A State of the Platform Address
By Geert Lovink
20 April 2017, 18h, KHM Aula
This lecture deals with the changes over the years from media, via networks to platforms. What does it mean that the internet has become infrastructure, penetrating society, from taxis to hotels to agriculture and healthcare, going well beyond the media and communication realm? What do we mean when we talk about ‘platform capitalism’? What is aggregation and does it play out in different contexts? We all know how social media operate in daily life, but what’s the next step, and how can the art world, start to play a role in these massive changes in society?Geert Lovink is a media theorist, internet critic and author of Uncanny Networks (2002), Dark Fiber (2002), My First Recession (2003), Zero Comments (2007), Networks Without a Cause (2012) and Social Media Abyss (2016). Since 2004 he is researcher in the Faculty of Digital Media and Creative Industries at the Amsterdam University of Applied Sciences (HvA) where he is the founder of the Institute of Network Cultures. His centre recently organized conferences, publications and research networks such as Video Vortex (the politics and aesthetics of online video), Unlike Us (alternatives in social media), Critical Point of View (Wikipedia), Society of the Query (the culture of search), MoneyLab (internet-based revenue models in the arts) and a project on the future of art criticism.
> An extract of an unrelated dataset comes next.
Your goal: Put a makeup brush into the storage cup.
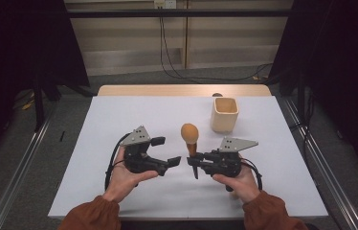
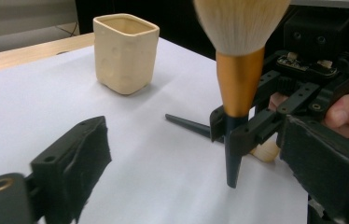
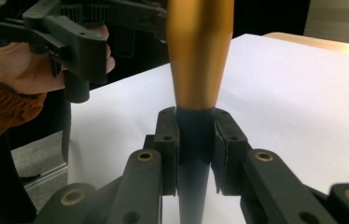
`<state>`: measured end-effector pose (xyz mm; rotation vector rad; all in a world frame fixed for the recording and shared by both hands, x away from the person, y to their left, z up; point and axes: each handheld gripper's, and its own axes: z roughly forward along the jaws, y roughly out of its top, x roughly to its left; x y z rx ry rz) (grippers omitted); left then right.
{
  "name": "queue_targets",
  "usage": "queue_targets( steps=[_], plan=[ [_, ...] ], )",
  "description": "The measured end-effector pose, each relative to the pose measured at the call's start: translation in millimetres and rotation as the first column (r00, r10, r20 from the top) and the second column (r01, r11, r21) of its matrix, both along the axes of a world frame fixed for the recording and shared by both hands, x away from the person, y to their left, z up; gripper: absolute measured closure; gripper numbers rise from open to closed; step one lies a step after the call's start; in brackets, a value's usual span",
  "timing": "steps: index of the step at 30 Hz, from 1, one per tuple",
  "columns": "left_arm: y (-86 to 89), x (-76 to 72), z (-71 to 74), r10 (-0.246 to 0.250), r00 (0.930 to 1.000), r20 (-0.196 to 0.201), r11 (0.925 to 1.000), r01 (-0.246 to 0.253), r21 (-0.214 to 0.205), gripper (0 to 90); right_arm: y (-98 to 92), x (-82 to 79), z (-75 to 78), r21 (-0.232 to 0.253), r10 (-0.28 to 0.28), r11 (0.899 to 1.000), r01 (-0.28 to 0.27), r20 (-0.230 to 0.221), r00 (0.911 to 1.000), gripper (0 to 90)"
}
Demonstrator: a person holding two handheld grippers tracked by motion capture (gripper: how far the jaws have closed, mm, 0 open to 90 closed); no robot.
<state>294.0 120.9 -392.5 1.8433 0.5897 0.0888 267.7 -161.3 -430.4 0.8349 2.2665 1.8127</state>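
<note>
A makeup brush (image 1: 189, 132) stands upright at the table's middle, with a tan bristle head on top, a gold ferrule (image 2: 238, 79) and a dark tapered handle pointing down. My right gripper (image 1: 192, 160) is shut on the dark handle just below the ferrule (image 3: 198, 56), its pads (image 3: 168, 140) pressing on both sides. My left gripper (image 1: 166, 151) sits just left of the brush with its jaws wide apart and nothing between them. In the left gripper view its fingers (image 2: 77, 158) frame the brush from a short distance without touching it.
A cream square cup (image 1: 224, 115) stands upright on the white table (image 1: 119, 115) behind and to the right of the brush, seen again as the cup (image 2: 125, 51). A wooden strip edges the table's far side. Metal rails run along both sides.
</note>
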Motion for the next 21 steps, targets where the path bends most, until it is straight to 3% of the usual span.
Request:
queue_targets(
  steps=[6,13,21],
  plan=[
    [13.6,2.1,-3.5,0.020,0.9992,-0.033,0.9994,-0.021,-0.029,4.2,-9.2,0.4,3.7,0.005,-0.028,1.000,0.028,0.013,0.9995,74.7],
    [26.9,-0.4,-6.6,0.076,0.9971,-0.007,0.9970,-0.076,-0.014,3.2,-22.8,2.2,8.5,0.014,-0.066,0.998,0.065,0.029,0.9974,74.8],
    [42.1,-5.3,-13.9,0.157,0.9872,0.029,0.9875,-0.157,0.009,3.6,-42.9,7.9,19.8,0.024,-0.126,0.992,0.125,0.060,0.9902,74.7]
  ],
)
Network Cultures Critique! Buzzwords: Era of Social Media Monopolies / Platform Capitalism / Cryptocurrencies / the end of the “free” services business model / etc etc. He’s meeting us at 16h to look at some of your projects. There are a million talks on Youtube. From a short interview about Social Media:
“I sincerely hope that we can still break it open and have space for more experimentation. Because what we see is the reverse development. And that’s got to do with the fact that people are more and more familiarizing themselves. It’s all slipping into this new level of mass subconsciousness, where the social media become part of the everyday life. We all know that, when you walk into the elevator, very very likely he or she is going to get out the smartphone and check it before they arrive at the 6th floor. That is a new habit. And it’s this habitual element which is very very dangerous. Because it forbids further experimentation, and kind of solidifies the network architectures and says, this is what it is. If we know what it is, it can then enter the collective subconsciousness. And that is a very dangerous moment. And that is the moment of complete and utter state and corporate control.”